## PROBLEM TO SOLVE
Every line of the material is to be set down exactly as written.

GIVEN DATA below:

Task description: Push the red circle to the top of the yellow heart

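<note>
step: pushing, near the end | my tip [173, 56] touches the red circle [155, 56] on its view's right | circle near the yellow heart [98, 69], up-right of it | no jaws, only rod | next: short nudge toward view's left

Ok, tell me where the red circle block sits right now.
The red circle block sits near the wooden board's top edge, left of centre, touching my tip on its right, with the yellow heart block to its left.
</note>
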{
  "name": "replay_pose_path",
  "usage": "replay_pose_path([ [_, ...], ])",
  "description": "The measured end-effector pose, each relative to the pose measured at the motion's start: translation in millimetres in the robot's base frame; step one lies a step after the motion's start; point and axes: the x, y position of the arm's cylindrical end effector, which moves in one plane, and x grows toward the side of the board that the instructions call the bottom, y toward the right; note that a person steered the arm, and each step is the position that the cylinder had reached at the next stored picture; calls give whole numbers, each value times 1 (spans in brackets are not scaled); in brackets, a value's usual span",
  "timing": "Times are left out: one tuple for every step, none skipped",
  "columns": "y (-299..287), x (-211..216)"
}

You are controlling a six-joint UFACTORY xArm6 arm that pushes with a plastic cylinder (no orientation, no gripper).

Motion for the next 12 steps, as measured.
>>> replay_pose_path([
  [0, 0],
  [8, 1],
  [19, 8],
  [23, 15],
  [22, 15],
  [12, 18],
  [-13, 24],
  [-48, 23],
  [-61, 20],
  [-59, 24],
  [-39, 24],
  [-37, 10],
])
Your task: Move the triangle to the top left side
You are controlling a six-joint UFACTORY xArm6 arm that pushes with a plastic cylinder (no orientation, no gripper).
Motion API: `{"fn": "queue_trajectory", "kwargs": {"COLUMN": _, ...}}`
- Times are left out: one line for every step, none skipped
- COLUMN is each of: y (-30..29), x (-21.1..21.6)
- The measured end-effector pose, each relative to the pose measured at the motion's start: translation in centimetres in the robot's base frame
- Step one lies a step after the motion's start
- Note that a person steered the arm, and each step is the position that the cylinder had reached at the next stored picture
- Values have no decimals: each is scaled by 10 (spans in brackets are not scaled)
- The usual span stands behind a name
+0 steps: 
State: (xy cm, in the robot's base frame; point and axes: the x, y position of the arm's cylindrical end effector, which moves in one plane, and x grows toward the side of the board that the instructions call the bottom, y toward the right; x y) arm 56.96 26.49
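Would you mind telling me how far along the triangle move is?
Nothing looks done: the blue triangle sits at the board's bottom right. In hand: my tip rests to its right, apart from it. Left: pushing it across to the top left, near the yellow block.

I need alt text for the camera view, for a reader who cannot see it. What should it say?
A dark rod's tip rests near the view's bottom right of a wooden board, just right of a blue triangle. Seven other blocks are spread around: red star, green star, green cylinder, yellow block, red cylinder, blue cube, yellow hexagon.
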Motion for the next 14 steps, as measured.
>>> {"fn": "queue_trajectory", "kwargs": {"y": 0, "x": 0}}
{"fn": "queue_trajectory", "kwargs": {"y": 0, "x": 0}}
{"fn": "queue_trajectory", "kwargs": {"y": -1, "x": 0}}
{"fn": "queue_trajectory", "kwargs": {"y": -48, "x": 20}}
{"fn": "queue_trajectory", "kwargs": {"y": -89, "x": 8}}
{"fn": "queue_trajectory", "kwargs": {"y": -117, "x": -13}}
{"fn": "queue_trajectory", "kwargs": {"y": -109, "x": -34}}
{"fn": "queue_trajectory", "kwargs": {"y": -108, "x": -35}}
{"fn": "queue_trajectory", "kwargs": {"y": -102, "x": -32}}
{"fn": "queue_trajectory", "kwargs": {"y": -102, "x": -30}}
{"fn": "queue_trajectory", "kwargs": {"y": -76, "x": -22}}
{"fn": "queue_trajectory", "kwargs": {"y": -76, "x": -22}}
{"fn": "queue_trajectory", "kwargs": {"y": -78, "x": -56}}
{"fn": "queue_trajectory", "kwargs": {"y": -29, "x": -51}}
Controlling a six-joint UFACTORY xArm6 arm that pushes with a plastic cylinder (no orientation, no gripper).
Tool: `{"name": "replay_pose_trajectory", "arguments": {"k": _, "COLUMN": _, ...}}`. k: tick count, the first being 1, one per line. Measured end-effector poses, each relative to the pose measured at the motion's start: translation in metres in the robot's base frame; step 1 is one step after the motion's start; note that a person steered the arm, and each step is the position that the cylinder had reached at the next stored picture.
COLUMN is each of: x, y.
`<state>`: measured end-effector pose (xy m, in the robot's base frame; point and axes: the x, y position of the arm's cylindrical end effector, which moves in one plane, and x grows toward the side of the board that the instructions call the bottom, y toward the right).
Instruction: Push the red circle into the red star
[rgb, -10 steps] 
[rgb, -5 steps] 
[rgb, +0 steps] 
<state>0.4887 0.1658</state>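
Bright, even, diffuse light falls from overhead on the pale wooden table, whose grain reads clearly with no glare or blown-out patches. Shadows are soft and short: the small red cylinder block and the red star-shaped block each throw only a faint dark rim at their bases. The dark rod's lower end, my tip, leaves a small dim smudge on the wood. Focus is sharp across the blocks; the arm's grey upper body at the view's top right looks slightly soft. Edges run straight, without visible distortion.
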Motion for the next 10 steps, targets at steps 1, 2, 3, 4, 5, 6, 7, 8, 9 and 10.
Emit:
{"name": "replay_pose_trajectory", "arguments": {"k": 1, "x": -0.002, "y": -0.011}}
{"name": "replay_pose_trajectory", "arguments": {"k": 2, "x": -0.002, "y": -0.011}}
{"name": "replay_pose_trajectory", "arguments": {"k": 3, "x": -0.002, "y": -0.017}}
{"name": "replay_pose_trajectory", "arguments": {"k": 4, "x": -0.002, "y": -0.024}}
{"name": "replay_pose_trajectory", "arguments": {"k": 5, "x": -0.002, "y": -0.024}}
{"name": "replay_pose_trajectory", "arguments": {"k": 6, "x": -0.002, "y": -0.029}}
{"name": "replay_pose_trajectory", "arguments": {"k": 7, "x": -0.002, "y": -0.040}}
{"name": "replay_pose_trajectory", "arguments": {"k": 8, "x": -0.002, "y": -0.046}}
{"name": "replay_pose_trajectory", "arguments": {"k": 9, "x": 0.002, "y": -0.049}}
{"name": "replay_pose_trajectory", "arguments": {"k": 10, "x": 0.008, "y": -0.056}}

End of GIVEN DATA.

## WORKED SOLUTION
Task description: Push the red circle to the top of the yellow heart

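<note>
step: pushing, near the end | my tip [173, 56] touches the red circle [155, 56] on its view's right | circle near the yellow heart [98, 69], up-right of it | no jaws, only rod | next: short nudge toward view's left

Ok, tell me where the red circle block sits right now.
The red circle block sits near the wooden board's top edge, left of centre, touching my tip on its right, with the yellow heart block to its left.
</note>
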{
  "name": "replay_pose_path",
  "usage": "replay_pose_path([ [_, ...], ])",
  "description": "The measured end-effector pose, each relative to the pose measured at the motion's start: translation in millimetres in the robot's base frame; step one lies a step after the motion's start; point and axes: the x, y position of the arm's cylindrical end effector, which moves in one plane, and x grows toward the side of the board that the instructions call the bottom, y toward the right; note that a person steered the arm, and each step is the position that the cylinder had reached at the next stored picture; calls give whole numbers, each value times 1 (spans in brackets are not scaled); in brackets, a value's usual span",
  "timing": "Times are left out: one tuple for every step, none skipped",
  "columns": "y (-299..287), x (-211..216)"
}

You are controlling a six-joint UFACTORY xArm6 arm that pushes with a plastic cylinder (no orientation, no gripper).

Motion for the next 12 steps, as measured.
>>> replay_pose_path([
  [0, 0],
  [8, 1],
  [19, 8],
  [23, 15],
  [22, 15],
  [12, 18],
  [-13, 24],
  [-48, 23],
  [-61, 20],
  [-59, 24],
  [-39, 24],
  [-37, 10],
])
Your task: Move the triangle to the top left side
You are controlling a six-joint UFACTORY xArm6 arm that pushes with a plastic cylinder (no orientation, no gripper).
Motion API: `{"fn": "queue_trajectory", "kwargs": {"COLUMN": _, ...}}`
- Times are left out: one line for every step, none skipped
- COLUMN is each of: y (-30..29), x (-21.1..21.6)
- The measured end-effector pose, each relative to the pose measured at the motion's start: translation in centimetres in the robot's base frame
- Step one lies a step after the motion's start
- Note that a person steered the arm, and each step is the position that the cylinder had reached at the next stored picture
- Values have no decimals: each is scaled by 10 (spans in brackets are not scaled)
- The usual span stands behind a name
+0 steps: 
State: (xy cm, in the robot's base frame; point and axes: the x, y position of the arm's cylindrical end effector, which moves in one plane, and x grows toward the side of the board that the instructions call the bottom, y toward the right; x y) arm 56.96 26.49
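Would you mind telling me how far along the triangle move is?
Nothing looks done: the blue triangle sits at the board's bottom right. In hand: my tip rests to its right, apart from it. Left: pushing it across to the top left, near the yellow block.

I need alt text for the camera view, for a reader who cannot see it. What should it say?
A dark rod's tip rests near the view's bottom right of a wooden board, just right of a blue triangle. Seven other blocks are spread around: red star, green star, green cylinder, yellow block, red cylinder, blue cube, yellow hexagon.
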Motion for the next 14 steps, as measured.
>>> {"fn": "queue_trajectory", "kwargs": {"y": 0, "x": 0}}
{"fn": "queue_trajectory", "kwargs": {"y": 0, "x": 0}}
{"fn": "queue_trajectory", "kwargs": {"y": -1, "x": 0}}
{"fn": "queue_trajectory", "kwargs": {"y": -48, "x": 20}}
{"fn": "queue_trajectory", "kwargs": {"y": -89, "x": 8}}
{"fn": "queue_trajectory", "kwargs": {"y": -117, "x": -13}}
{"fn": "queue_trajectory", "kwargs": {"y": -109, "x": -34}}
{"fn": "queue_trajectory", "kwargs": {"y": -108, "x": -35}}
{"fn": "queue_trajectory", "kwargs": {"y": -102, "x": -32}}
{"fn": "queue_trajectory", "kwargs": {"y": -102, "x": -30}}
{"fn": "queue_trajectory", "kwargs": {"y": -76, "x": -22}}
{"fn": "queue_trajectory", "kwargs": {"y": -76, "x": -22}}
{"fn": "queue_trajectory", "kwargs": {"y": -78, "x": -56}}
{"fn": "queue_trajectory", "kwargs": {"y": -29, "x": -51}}
Controlling a six-joint UFACTORY xArm6 arm that pushes with a plastic cylinder (no orientation, no gripper).
Tool: `{"name": "replay_pose_trajectory", "arguments": {"k": _, "COLUMN": _, ...}}`. k: tick count, the first being 1, one per line. Measured end-effector poses, each relative to the pose measured at the motion's start: translation in metres in the robot's base frame; step 1 is one step after the motion's start; note that a person steered the arm, and each step is the position that the cylinder had reached at the next stored picture.
COLUMN is each of: x, y.
`<state>`: measured end-effector pose (xy m, in the robot's base frame; point and axes: the x, y position of the arm's cylindrical end effector, which moves in one plane, and x grows toward the side of the board that the instructions call the bottom, y toward the right).
Instruction: Push the red circle into the red star
[rgb, -10 steps] 
[rgb, -5 steps] 
[rgb, +0 steps] 
<state>0.4887 0.1658</state>
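Bright, even, diffuse light falls from overhead on the pale wooden table, whose grain reads clearly with no glare or blown-out patches. Shadows are soft and short: the small red cylinder block and the red star-shaped block each throw only a faint dark rim at their bases. The dark rod's lower end, my tip, leaves a small dim smudge on the wood. Focus is sharp across the blocks; the arm's grey upper body at the view's top right looks slightly soft. Edges run straight, without visible distortion.
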Motion for the next 10 steps, targets at steps 1, 2, 3, 4, 5, 6, 7, 8, 9 and 10.
Emit:
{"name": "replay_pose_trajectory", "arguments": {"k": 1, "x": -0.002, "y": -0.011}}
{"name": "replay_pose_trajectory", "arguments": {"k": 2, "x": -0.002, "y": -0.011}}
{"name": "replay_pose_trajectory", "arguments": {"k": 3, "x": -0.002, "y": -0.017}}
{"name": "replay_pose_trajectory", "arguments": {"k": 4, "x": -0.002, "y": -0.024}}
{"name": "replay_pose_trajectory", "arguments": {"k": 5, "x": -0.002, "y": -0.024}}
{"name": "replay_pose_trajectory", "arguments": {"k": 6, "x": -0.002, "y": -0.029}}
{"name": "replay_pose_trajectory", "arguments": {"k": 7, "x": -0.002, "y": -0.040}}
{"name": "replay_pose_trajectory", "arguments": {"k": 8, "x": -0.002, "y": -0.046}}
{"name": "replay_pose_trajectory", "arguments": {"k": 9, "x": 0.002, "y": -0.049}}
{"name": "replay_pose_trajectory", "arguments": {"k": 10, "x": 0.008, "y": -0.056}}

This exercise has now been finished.